AVAILABLE DATA Start Marker
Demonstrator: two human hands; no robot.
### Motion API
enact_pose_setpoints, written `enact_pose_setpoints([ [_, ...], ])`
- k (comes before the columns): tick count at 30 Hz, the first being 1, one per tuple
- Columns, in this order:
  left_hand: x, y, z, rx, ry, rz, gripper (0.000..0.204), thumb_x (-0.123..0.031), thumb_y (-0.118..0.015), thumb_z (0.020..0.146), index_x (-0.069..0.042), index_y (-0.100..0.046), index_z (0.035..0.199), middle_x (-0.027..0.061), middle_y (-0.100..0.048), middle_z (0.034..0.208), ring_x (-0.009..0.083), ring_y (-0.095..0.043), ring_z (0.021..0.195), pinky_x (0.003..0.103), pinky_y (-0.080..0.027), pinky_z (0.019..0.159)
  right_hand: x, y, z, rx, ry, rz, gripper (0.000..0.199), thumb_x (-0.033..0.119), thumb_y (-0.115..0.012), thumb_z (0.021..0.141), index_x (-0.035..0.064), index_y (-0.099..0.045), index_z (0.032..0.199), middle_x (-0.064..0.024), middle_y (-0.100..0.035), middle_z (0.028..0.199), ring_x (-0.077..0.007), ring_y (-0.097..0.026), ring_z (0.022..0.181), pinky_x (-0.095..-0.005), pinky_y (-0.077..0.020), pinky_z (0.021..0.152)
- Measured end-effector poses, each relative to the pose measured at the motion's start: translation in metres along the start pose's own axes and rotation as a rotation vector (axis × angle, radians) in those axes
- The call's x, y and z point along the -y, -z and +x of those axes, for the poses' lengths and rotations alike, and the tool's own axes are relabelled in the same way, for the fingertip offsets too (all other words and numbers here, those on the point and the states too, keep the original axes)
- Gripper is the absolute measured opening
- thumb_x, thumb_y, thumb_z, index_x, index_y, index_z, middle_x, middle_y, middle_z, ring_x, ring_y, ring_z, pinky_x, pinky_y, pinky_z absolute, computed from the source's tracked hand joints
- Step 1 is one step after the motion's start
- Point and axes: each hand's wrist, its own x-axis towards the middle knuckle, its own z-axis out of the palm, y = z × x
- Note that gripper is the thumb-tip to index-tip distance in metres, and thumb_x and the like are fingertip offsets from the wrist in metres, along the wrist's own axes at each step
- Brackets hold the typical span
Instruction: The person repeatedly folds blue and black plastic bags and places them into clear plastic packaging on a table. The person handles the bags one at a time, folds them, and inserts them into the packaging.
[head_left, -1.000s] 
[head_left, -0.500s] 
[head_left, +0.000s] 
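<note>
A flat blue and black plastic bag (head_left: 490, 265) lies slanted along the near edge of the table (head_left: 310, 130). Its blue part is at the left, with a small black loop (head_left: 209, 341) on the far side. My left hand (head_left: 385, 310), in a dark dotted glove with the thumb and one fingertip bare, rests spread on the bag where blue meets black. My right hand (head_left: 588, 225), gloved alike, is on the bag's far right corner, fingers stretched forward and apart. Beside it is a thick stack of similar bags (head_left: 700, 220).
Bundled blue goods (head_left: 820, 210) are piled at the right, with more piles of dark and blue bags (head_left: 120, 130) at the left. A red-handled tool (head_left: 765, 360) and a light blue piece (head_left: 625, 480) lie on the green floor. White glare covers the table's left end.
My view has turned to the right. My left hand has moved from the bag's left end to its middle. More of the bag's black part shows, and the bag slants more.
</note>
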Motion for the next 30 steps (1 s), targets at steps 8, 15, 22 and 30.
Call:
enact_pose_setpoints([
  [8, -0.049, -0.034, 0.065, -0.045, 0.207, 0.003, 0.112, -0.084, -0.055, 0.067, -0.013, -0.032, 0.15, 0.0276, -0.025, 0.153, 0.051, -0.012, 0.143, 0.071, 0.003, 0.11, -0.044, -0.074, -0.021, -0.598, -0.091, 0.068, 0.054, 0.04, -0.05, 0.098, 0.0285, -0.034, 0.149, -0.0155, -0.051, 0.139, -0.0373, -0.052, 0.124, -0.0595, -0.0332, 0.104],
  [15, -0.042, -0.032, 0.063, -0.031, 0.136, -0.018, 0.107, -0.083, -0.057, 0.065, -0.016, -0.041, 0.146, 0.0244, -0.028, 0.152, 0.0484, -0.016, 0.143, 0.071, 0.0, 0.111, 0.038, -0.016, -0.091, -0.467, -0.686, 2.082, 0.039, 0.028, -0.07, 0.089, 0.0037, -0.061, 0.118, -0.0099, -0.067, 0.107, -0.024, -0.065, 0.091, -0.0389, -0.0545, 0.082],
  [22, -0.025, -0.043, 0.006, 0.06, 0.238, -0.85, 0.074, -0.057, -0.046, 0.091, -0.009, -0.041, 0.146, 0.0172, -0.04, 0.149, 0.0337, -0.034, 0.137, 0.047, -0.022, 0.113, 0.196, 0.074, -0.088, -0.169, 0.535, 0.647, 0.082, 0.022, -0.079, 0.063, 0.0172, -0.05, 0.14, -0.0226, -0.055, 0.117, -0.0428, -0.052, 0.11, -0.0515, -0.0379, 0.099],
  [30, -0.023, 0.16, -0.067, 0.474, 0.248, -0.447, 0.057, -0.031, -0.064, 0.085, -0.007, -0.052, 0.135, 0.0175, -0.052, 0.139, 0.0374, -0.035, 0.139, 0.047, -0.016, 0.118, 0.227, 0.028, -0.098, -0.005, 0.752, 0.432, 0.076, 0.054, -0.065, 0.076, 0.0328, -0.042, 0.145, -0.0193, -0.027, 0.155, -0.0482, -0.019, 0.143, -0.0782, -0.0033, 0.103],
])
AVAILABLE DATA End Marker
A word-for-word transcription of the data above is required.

§ THE ANSWER:
Demonstrator: two human hands; no robot.
### Motion API
enact_pose_setpoints, written `enact_pose_setpoints([ [_, ...], ])`
- k (comes before the columns): tick count at 30 Hz, the first being 1, one per tuple
- Columns, in this order:
  left_hand: x, y, z, rx, ry, rz, gripper (0.000..0.204), thumb_x (-0.123..0.031), thumb_y (-0.118..0.015), thumb_z (0.020..0.146), index_x (-0.069..0.042), index_y (-0.100..0.046), index_z (0.035..0.199), middle_x (-0.027..0.061), middle_y (-0.100..0.048), middle_z (0.034..0.208), ring_x (-0.009..0.083), ring_y (-0.095..0.043), ring_z (0.021..0.195), pinky_x (0.003..0.103), pinky_y (-0.080..0.027), pinky_z (0.019..0.159)
  right_hand: x, y, z, rx, ry, rz, gripper (0.000..0.199), thumb_x (-0.033..0.119), thumb_y (-0.115..0.012), thumb_z (0.021..0.141), index_x (-0.035..0.064), index_y (-0.099..0.045), index_z (0.032..0.199), middle_x (-0.064..0.024), middle_y (-0.100..0.035), middle_z (0.028..0.199), ring_x (-0.077..0.007), ring_y (-0.097..0.026), ring_z (0.022..0.181), pinky_x (-0.095..-0.005), pinky_y (-0.077..0.020), pinky_z (0.021..0.152)
- Measured end-effector poses, each relative to the pose measured at the motion's start: translation in metres along the start pose's own axes and rotation as a rotation vector (axis × angle, radians) in those axes
- The call's x, y and z point along the -y, -z and +x of those axes, for the poses' lengths and rotations alike, and the tool's own axes are relabelled in the same way, for the fingertip offsets too (all other words and numbers here, those on the point and the states too, keep the original axes)
- Gripper is the absolute measured opening
- thumb_x, thumb_y, thumb_z, index_x, index_y, index_z, middle_x, middle_y, middle_z, ring_x, ring_y, ring_z, pinky_x, pinky_y, pinky_z absolute, computed from the source's tracked hand joints
- Step 1 is one step after the motion's start
- Point and axes: each hand's wrist, its own x-axis towards the middle knuckle, its own z-axis out of the palm, y = z × x
- Note that gripper is the thumb-tip to index-tip distance in metres, and thumb_x and the like are fingertip offsets from the wrist in metres, along the wrist's own axes at each step
- Brackets hold the typical span
Instruction: The person repeatedly folds blue and black plastic bags and places them into clear plastic packaging on a table. The person handles the bags one at a time, folds them, and inserts them into the packaging.
[head_left, -1.000s] 
[head_left, -0.500s] 
[head_left, +0.000s] 
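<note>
A flat blue and black plastic bag (head_left: 490, 265) lies slanted along the near edge of the table (head_left: 310, 130). Its blue part is at the left, with a small black loop (head_left: 209, 341) on the far side. My left hand (head_left: 385, 310), in a dark dotted glove with the thumb and one fingertip bare, rests spread on the bag where blue meets black. My right hand (head_left: 588, 225), gloved alike, is on the bag's far right corner, fingers stretched forward and apart. Beside it is a thick stack of similar bags (head_left: 700, 220).
Bundled blue goods (head_left: 820, 210) are piled at the right, with more piles of dark and blue bags (head_left: 120, 130) at the left. A red-handled tool (head_left: 765, 360) and a light blue piece (head_left: 625, 480) lie on the green floor. White glare covers the table's left end.
My view has turned to the right. My left hand has moved from the bag's left end to its middle. More of the bag's black part shows, and the bag slants more.
</note>
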Motion for the next 30 steps (1 s), targets at steps 8, 15, 22 and 30.
Call:
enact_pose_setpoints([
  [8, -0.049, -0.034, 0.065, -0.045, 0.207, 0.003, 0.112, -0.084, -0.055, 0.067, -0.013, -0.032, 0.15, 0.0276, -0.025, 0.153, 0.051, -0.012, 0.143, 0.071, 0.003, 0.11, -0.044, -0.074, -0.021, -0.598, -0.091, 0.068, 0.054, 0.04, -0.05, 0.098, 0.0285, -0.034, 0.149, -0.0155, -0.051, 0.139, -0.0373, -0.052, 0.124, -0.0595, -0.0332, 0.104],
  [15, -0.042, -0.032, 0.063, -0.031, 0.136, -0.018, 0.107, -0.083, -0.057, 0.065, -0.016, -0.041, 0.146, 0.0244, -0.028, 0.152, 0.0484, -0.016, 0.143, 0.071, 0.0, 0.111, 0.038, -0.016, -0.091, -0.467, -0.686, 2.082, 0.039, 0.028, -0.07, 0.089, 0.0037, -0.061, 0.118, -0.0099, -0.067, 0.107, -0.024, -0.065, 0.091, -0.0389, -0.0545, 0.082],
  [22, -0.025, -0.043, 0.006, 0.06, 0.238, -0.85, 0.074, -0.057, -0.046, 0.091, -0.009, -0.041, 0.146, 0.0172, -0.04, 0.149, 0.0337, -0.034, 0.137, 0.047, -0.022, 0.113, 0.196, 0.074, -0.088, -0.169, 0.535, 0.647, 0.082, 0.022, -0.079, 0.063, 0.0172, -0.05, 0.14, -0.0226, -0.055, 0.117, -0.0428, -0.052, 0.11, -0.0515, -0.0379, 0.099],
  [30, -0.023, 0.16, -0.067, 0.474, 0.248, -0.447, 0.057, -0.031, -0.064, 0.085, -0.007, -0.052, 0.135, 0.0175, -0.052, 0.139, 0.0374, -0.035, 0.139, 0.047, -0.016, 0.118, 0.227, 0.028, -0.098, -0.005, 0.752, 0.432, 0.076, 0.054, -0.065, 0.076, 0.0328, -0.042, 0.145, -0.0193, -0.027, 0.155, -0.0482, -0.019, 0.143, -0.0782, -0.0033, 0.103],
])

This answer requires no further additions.